Jizô

Kyoto : visite de kyomizu dera

Jizô

Retournez-vous maintenant, et gravissez les quelques marches qui conduisent à la pagode, ce haut bâtiment rouge de trois étages.

Voilà, vous y êtes ! Posez-vous bien sur vos jambes, et levez la tête ! Impressionnant non ! Ces toits superposés semblent vous écraser ! Mais avant de vous attarder sur l’architecture de ce bâtiment, baissez les yeux, et approchez-vous de la petite statue de granit protégée par un petit toit de bois à double pente. Vous ne pouvez pas vous tromper : elle est face à vous, devant la barrière de pierre qui vous sépare de la pagode. Elle est étrange dans sa simplicité ! Ne serait-ce pas l’image d’un moine figé dans la pierre ? Peut-être ? Un détail peut néanmoins vous surprendre. Non ? C’est cela ! Vous remarquez que le personnage porte autour du cou une pièce de tissu qui ressemble étrangement à un bavoir que l’on met autour du cou des bébés ! Et bien, c’est bien cela, il s’agit bien d’un bavoir ! Mais pourquoi donc ? Ce personnage est l’un des plus populaires du Japon : il s’appelle « Jizô ». Très facilement reconnaissable, il porte presque toujours autour du cou un bavoir de couleur rouge, et parfois un petit bonnet (une sorte de charlotte) ou encore un petit tablier de même couleur. Il est vêtu comme un moine, et un détail morphologique très spécifique le caractérise : sa tête a la forme d’un œuf ! C’est un bodhisattva ! Autrement dit un être de profonde compassion, un être de lumière qui guide les êtres en attendant la venue du Bouddha du futur, Maitreya, celui de l’âge d’or. C’est la divinité la plus accessible, la plus simple, et la plus attendrissante. Les parents lui demandent de protéger leurs enfants, et pour cela l’habille de bavoirs et de petits tabliers de couleur vive. On le rencontre très souvent : au bord des chemins, dans les cimetières par exemple. Pourquoi dans les cimetières ? Et bien parce que le Jizô doit protéger l’âme des enfants morts-nés, avortés ou morts en bas âge.
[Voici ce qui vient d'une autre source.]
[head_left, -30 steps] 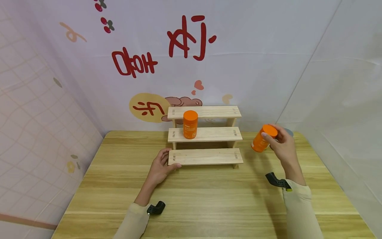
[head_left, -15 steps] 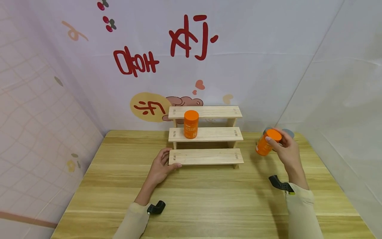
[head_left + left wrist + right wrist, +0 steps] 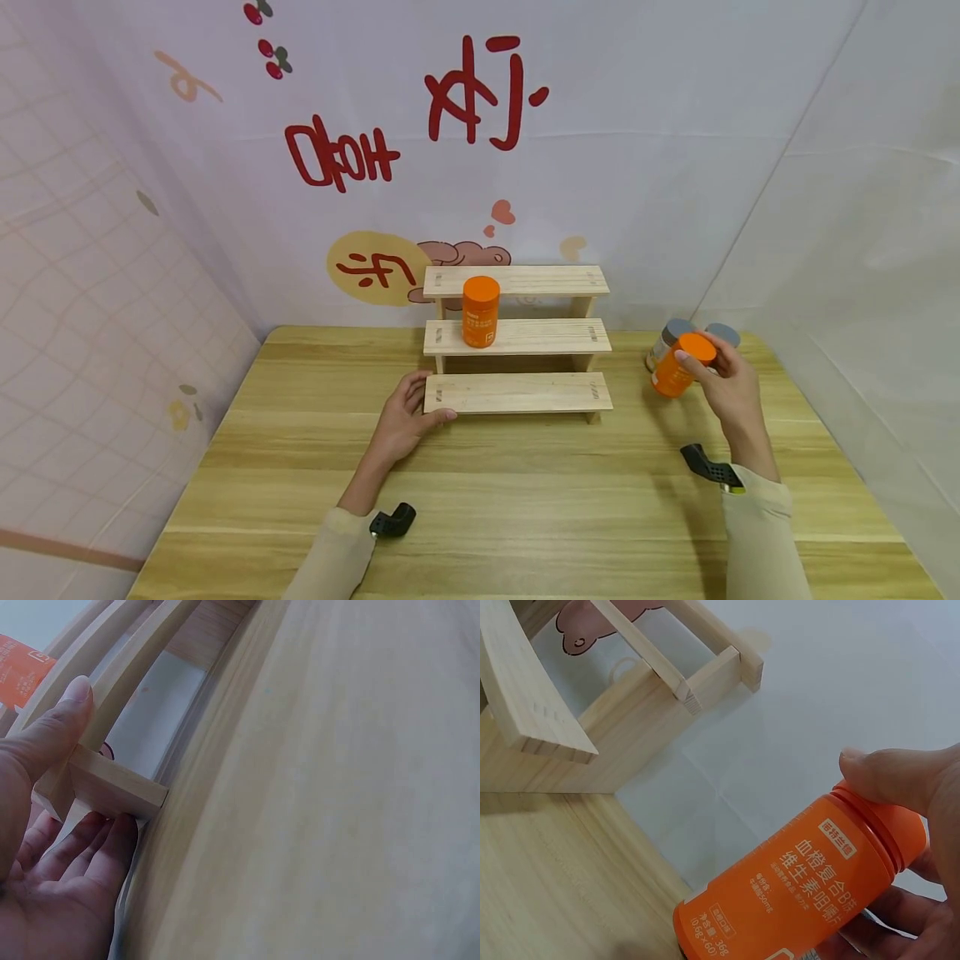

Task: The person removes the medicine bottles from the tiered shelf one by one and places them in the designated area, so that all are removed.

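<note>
A three-step wooden display rack [image 3: 517, 393] stands at the back of the table. My left hand [image 3: 402, 419] grips the left end of its lowest step. In the left wrist view the thumb [image 3: 64, 724] lies along the board's edge and the fingers are curled around its end. On the middle step stands an orange supplement bottle [image 3: 480, 321], upright toward the left. My right hand [image 3: 731, 387] holds a second orange supplement bottle [image 3: 787, 881] by its cap end, thumb on one side and fingers on the other. That bottle is tilted, its base close over the table right of the rack.
Two grey-lidded jars [image 3: 677, 327] stand at the table's back right corner, just behind the held bottle and partly hidden by it and the right hand. White printed cloth [image 3: 637, 167] hangs behind the wooden table [image 3: 525, 517] and along both sides.
My right hand has moved right, toward me and lower with the orange bottle, bringing a grey-lidded jar behind it into view. The left hand stays on the rack.
</note>
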Demonstrator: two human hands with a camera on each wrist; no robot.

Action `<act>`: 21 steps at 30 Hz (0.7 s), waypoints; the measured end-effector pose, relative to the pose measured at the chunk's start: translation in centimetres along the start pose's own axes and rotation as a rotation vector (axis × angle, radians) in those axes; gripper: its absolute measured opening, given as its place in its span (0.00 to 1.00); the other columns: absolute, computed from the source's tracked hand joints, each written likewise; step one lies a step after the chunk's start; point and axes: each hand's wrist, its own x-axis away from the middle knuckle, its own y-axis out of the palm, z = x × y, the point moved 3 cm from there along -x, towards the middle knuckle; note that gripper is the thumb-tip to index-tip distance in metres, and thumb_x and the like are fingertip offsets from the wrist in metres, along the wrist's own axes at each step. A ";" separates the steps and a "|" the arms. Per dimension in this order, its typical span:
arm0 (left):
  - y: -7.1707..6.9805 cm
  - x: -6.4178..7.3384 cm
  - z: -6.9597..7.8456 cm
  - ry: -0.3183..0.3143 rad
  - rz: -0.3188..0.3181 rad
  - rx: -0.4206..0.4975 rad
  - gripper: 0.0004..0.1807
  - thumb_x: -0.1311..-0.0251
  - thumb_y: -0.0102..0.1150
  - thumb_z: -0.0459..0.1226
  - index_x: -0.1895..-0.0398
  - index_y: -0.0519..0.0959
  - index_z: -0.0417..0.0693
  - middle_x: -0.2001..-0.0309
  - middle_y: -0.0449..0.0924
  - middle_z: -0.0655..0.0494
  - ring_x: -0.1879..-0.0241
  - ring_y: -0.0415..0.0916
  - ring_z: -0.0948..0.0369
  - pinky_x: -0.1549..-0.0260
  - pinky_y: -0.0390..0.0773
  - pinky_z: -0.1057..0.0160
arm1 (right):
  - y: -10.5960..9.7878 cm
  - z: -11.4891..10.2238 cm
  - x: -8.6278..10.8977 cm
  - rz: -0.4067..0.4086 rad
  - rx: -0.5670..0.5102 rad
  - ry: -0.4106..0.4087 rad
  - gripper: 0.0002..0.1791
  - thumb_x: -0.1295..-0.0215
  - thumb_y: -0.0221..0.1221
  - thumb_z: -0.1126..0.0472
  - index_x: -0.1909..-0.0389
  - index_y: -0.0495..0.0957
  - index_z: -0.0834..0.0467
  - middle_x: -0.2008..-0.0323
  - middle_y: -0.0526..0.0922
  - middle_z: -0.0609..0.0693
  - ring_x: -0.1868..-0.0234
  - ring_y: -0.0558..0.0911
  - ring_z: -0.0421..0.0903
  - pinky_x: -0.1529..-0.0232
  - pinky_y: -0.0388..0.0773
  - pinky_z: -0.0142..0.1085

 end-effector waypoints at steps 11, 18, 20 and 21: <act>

En fait, chaque mère peut acquérir une statuette de JIZO et en prendre soin dans le temple : elle l’habille, lui apporte des jouets, des bonbons…La popularité de cette divinité est liée aussi au fait que l’avortement était une pratique très courante, sur laquelle ne pesait aucun tabou. Il faut savoir qu’au Japon, la contraception orale n’est autorisée que depuis l’année 2007.
Généralement, ce qui n’est pas le cas ici, le Jizô tient un sistre dans la main droite et une boule dans la main gauche. Un sistre est une sorte de long bâton de pèlerin dont la partie supérieure est garnie d’anneaux qui s’entrechoquent en marchant : l’on dit que le son qu’ils produisent réjouit et, surtout, apaise les fidèles. La boule qu’il tient dans la main gauche symbolise le joyau qui exauce tous les désirs. Ce personnage, vous le rencontrerez encore fréquemment au cours de votre promenade.